The data -
◇ ◇ ◇ ◇ ◇

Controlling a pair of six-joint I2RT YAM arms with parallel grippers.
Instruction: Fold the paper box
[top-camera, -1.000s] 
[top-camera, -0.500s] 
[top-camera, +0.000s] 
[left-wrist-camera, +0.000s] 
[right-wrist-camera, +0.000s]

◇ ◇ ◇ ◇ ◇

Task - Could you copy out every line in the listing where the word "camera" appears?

Problem solution -
[top-camera, -1.000s] 
[top-camera, -0.500s] 
[top-camera, +0.000s] 
[left-wrist-camera, +0.000s] 
[right-wrist-camera, +0.000s]

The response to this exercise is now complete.